To estimate $β$ we select a (single-cohort) sample of $n$ elements from model $ξ$ and we (intend to) measure each of them at $J$ occasions. If all the elements in the sample respond at every single occasion $j,$ the task can be completed with the usual generalized estimating equation (GEE) methodology of Liang and Zeger (1986). However, in any study it is rarely the case that all subjects do respond at all waves. It is more common to have some elements in the sample who drop out of the study.

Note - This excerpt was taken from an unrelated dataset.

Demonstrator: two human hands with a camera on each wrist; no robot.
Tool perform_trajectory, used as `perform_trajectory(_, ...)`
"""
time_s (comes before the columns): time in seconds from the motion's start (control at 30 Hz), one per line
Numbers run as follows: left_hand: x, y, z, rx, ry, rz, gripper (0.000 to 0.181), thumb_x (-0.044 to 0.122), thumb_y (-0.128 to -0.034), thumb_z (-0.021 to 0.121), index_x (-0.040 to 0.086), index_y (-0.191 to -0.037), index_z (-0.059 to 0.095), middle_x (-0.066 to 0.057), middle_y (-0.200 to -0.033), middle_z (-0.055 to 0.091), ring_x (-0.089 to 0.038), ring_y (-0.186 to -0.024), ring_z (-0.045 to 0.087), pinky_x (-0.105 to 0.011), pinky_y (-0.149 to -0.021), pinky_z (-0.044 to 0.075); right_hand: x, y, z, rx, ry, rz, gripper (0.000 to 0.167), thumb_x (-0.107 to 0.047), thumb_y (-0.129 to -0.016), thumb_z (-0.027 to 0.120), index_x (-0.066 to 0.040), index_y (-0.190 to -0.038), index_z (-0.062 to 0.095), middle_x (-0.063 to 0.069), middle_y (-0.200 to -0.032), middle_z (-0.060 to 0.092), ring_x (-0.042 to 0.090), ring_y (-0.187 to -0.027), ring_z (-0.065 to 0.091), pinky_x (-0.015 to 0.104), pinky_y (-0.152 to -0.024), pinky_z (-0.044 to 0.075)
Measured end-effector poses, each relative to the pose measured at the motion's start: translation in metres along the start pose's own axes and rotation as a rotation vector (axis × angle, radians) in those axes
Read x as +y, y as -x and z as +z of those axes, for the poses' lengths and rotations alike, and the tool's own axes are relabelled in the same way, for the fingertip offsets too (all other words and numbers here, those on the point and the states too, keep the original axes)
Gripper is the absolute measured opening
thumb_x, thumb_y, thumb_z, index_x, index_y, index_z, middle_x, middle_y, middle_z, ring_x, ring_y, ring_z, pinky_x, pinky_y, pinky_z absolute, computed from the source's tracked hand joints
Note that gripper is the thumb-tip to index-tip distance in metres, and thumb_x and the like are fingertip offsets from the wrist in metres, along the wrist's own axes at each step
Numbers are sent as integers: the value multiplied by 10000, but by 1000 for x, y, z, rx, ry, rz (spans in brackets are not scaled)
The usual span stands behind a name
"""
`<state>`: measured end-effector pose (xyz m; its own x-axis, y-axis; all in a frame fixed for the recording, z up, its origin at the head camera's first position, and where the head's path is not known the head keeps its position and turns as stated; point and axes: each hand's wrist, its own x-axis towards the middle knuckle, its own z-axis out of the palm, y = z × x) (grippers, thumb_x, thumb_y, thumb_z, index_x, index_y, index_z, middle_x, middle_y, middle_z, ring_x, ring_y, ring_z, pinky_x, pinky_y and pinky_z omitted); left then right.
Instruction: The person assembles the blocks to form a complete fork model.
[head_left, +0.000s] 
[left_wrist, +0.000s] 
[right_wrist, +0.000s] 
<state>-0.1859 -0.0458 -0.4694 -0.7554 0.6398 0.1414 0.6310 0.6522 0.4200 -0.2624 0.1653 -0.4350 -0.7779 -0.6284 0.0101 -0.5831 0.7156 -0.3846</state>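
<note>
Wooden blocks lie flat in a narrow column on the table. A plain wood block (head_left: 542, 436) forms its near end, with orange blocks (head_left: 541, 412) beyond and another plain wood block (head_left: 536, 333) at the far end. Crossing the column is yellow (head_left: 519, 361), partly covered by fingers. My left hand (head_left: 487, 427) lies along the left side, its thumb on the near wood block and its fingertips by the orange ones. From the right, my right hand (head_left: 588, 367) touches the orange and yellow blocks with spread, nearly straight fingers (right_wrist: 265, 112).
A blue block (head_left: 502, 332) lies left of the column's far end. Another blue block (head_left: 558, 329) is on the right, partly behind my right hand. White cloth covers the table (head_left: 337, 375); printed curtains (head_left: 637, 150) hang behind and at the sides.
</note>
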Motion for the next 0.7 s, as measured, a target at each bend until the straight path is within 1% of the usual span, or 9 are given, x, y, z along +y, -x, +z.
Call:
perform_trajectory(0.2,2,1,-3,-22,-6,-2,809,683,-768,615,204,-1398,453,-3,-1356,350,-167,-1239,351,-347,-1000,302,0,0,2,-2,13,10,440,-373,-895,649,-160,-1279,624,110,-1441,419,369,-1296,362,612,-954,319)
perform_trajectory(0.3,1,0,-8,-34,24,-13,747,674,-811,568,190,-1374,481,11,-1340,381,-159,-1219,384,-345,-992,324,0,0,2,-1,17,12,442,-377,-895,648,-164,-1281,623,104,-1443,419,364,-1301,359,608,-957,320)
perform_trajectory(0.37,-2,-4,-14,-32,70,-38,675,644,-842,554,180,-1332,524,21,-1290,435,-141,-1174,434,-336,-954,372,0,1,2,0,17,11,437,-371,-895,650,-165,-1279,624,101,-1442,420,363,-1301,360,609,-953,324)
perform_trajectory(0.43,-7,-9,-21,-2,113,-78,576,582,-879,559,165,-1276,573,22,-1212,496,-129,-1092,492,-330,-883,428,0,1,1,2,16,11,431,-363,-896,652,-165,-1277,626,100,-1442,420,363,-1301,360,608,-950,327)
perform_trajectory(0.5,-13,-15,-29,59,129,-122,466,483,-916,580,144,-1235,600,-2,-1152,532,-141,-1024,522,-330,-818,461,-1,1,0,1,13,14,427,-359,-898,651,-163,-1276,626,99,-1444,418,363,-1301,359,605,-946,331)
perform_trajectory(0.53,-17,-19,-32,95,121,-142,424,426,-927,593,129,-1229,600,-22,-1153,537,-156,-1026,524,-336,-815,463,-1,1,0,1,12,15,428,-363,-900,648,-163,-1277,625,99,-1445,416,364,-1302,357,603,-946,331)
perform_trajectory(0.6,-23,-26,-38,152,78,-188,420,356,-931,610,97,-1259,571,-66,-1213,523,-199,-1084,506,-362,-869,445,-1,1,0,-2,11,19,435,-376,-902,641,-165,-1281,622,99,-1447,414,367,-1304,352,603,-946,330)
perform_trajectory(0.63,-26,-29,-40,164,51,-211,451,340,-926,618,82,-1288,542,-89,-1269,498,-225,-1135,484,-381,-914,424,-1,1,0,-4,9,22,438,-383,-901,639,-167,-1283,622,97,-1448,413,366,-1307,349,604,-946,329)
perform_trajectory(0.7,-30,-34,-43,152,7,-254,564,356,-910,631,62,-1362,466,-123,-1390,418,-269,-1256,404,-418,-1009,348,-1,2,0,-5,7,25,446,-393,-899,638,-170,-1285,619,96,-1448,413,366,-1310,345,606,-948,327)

Under this situation, and assuming that the missing responses can be regarded as missing at random or MAR (see Rubin 1976), in particular that the dropout at a given wave does not depend on the current (unobserved) value, Robins, Rotnitzky and Zhao (1995) proposed to estimate $β$ by solving the estimating equations: $\sum_{i = 1}^{n} (\partial {μ^{'}}_{i} / \partial β) V_{i}^{- 1} {\hat{Δ}}_{i} (y_{i} - μ_{i}) = 0,$ where $μ_{i} = {(μ_{i 1}, μ_{i 2}, \dots, μ_{i J})}^{'},$ ${\hat{Δ}}_{i} = diag [R_{i 1} {\hat{q}}_{i 1}^{- 1}, R_{i 2} {\hat{q}}_{i 2}^{- 1}, \dots, R_{i J} {\hat{q}}_{i J}^{- 1}], R_{i j}$ is the response indicator for subject $i$ at wave $j,$ and ${\hat{q}}_{i j}$ is an estimate of the probability that subject $i$ is observed through wave $j .$

For survey applications, one would use the estimating equation $\sum_{i \in s} [w_{i} (\partial {μ^{'}}_{i} / \partial β) V_{i}^{- 1} {\hat{Δ}}_{i} (y_{i} - μ_{i})] = 0,$ where $w_{i}$ is the survey weight for subject $i .$ Another way of writing this equation is $\sum_{i \in s} (\partial {μ^{'}}_{i} / \partial β) V_{i}^{- 1} {\hat{Δ}}_{w i} (y_{i} - μ_{i}) = 0,$ with ${\hat{Δ}}_{w i} =diag [w_{i} R_{i 1} {\hat{q}}_{i 1}^{- 1}, w_{i} R_{i 2} {\hat{q}}_{i 2}^{- 1}, \dots, w_{i} R_{i J} {\hat{q}}_{i J}^{- 1}] \cdot$

We notice that the diagonal elements of ${\hat{Δ}}_{w i}$ are simply wave-specific nonresponse-adjusted survey weights whenever the subject is observed, and are equal to zero whenever the subject is missing. This feature in and of itself suggests a solution to the multi-cohort problem, which will be presented in the next section.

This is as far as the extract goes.